Using the data below, copy out all lines with the word "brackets".
# # # #
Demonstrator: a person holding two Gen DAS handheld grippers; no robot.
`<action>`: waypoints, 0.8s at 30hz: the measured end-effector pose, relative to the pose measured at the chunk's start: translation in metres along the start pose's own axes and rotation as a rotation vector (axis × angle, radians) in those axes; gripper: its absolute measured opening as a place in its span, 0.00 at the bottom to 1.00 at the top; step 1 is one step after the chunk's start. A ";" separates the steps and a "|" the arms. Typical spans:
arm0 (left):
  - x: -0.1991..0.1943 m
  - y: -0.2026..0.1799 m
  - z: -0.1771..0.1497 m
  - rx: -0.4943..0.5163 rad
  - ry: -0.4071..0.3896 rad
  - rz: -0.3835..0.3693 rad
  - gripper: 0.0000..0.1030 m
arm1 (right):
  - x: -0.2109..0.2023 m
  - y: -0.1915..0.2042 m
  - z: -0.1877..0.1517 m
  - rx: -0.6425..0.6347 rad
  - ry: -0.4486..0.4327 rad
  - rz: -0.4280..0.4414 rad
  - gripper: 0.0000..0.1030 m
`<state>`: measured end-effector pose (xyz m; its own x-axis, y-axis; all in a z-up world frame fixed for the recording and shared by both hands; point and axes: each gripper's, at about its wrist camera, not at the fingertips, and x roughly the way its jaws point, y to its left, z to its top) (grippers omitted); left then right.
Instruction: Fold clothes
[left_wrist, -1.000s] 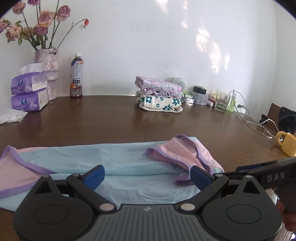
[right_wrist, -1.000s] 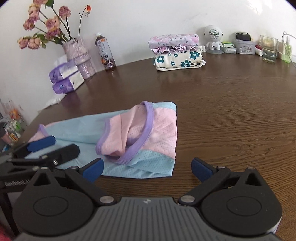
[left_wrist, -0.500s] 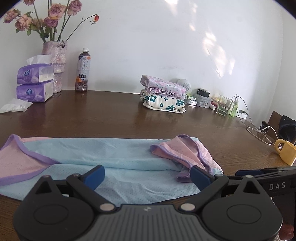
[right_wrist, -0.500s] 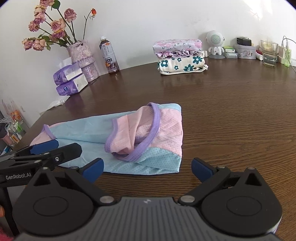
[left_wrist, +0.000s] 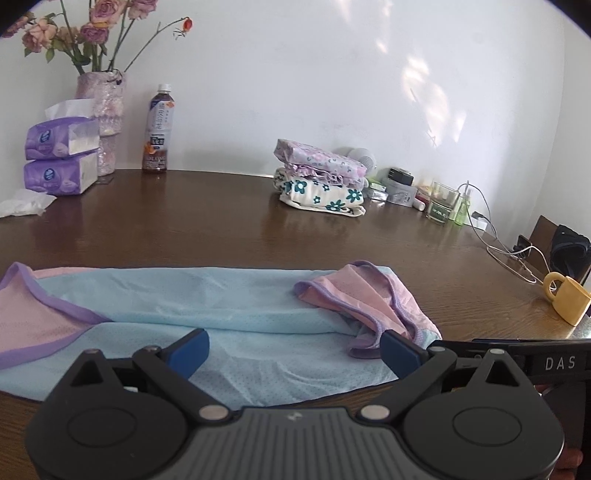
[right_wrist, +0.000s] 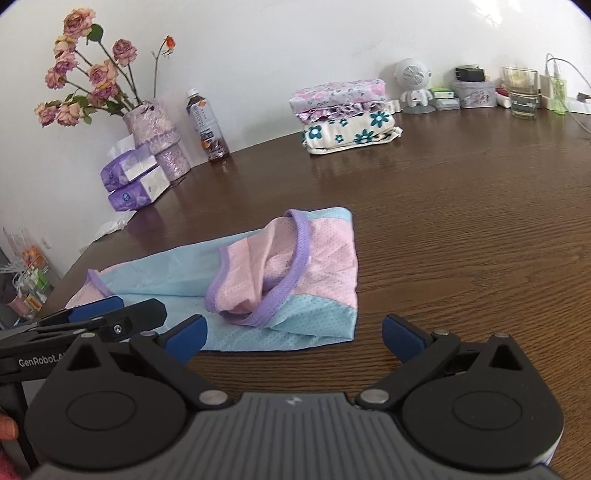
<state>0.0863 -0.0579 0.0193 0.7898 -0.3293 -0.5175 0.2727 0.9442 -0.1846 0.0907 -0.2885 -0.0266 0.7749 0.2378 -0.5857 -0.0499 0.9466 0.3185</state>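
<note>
A light blue and pink mesh garment (left_wrist: 229, 314) with purple trim lies folded lengthwise on the dark wooden table (left_wrist: 221, 229); its pink armhole end (right_wrist: 280, 266) is bunched at the right. My left gripper (left_wrist: 293, 350) hovers open over the garment's near edge, holding nothing. In the right wrist view my right gripper (right_wrist: 293, 336) is open and empty just before the garment's right end, and the left gripper (right_wrist: 99, 317) shows at the left edge. In the left wrist view the right gripper's side (left_wrist: 532, 360) shows at the right.
A stack of folded clothes (left_wrist: 321, 182) sits at the back centre. A vase of roses (left_wrist: 99, 118), tissue packs (left_wrist: 59, 155) and a bottle (left_wrist: 159, 133) stand back left. A yellow mug (left_wrist: 567, 299), cables, a glass (right_wrist: 522, 92) and small items sit at the right.
Both grippers have pulled back and risen slightly from the garment, so more of the table and cloth shows. The garment lies where it was, and both grippers stay open.
</note>
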 end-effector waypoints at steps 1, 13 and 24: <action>0.001 -0.001 0.001 0.005 0.000 0.004 0.96 | -0.001 -0.001 0.000 0.001 -0.007 -0.007 1.00; 0.009 -0.005 0.012 0.001 0.015 -0.042 0.96 | -0.003 -0.016 0.002 0.065 -0.050 0.072 1.00; 0.013 -0.006 0.015 -0.026 0.010 -0.042 0.96 | -0.002 -0.028 0.004 0.115 -0.074 0.088 1.00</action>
<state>0.1035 -0.0677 0.0258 0.7723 -0.3692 -0.5169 0.2916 0.9290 -0.2279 0.0930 -0.3164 -0.0315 0.8152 0.2980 -0.4967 -0.0505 0.8907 0.4517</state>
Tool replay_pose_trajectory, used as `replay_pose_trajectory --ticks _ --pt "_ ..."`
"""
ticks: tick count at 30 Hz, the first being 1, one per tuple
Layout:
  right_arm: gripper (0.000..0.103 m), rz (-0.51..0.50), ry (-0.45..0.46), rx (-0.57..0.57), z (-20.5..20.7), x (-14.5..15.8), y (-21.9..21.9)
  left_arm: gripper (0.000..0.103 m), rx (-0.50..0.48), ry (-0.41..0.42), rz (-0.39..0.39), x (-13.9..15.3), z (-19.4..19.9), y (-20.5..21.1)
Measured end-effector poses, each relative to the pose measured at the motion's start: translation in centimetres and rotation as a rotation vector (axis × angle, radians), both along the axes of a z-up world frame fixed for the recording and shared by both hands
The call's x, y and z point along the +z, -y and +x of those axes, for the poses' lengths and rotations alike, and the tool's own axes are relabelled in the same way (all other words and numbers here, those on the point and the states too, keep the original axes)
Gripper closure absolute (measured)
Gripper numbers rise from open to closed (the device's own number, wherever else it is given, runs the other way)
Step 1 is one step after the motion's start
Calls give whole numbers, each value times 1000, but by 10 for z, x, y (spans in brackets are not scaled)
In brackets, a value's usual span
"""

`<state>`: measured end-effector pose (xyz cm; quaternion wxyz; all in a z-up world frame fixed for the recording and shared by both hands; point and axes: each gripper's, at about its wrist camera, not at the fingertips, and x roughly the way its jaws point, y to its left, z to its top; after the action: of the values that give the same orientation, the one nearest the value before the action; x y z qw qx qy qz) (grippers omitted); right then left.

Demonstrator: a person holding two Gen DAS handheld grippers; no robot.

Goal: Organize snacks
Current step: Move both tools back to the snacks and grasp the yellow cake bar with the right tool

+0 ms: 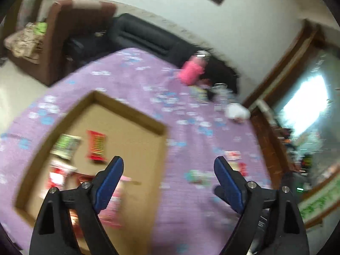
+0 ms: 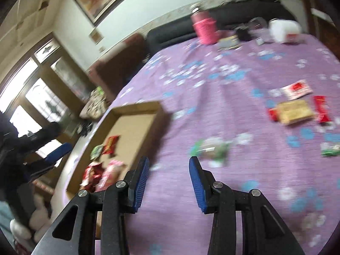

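A shallow cardboard box (image 1: 127,110) lies on the purple flowered tablecloth (image 1: 148,74); it also shows in the right wrist view (image 2: 136,108). Inside lie a red packet (image 1: 96,145), a green packet (image 1: 67,145) and pink and red packets (image 2: 111,170). My left gripper (image 1: 169,165) is open and empty above the box's right edge. My right gripper (image 2: 169,164) is open and empty over the cloth, near a green-white packet (image 2: 212,149). Loose on the cloth are a red-and-tan packet (image 2: 295,111), a white-red packet (image 2: 296,89) and a green packet (image 2: 329,148).
A pink bottle (image 2: 204,28), a glass (image 2: 258,24) and a white container (image 2: 284,30) stand at the table's far edge. A dark sofa (image 1: 144,34) and a brown armchair (image 1: 63,34) stand behind the table. The left gripper's blue pad (image 2: 58,152) shows at the left.
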<state>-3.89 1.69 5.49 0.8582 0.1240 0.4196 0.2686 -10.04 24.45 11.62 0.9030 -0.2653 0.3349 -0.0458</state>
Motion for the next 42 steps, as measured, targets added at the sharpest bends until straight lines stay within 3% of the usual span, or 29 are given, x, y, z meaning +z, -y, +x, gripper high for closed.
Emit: replay_pose_trajectory --ticks 4,6,9,14,19,26,30,34,39,42 --pt "60 -53 110 -99 -11 16 33 17 -120 90 -79 -2 -4 35" --pt "48 -72 168 -150 -15 22 51 17 -172 58 -91 -10 1 52" --pt "40 -60 215 -224 -18 23 77 17 -256 0 -82 -23 7 80" --pt "40 -63 159 -243 -15 18 98 17 -296 -21 11 -31 1 113" --pt "40 -16 38 -238 6 5 124 17 -325 -43 65 -38 -3 132" --pt "40 57 -51 -292 73 -3 177 17 -370 -63 56 -52 -14 143" --pt "40 50 -95 -237 106 -8 170 17 -405 -96 15 -62 -10 146" --pt "40 69 -144 -205 136 -18 157 17 -386 -103 29 -62 -12 147" --pt "40 14 -156 -166 167 -34 137 17 -353 -116 27 -64 -11 139" --pt "40 -3 -217 -117 177 -46 127 17 -334 -134 8 -68 -9 132"
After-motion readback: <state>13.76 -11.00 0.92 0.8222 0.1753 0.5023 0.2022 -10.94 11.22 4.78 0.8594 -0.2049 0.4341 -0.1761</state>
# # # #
→ **Answer to this exercise**:
Calls give whole numbers, each value times 1000, but by 10 for z, x, y (spans in brackets are not scaled)
In brackets, a value's usual span

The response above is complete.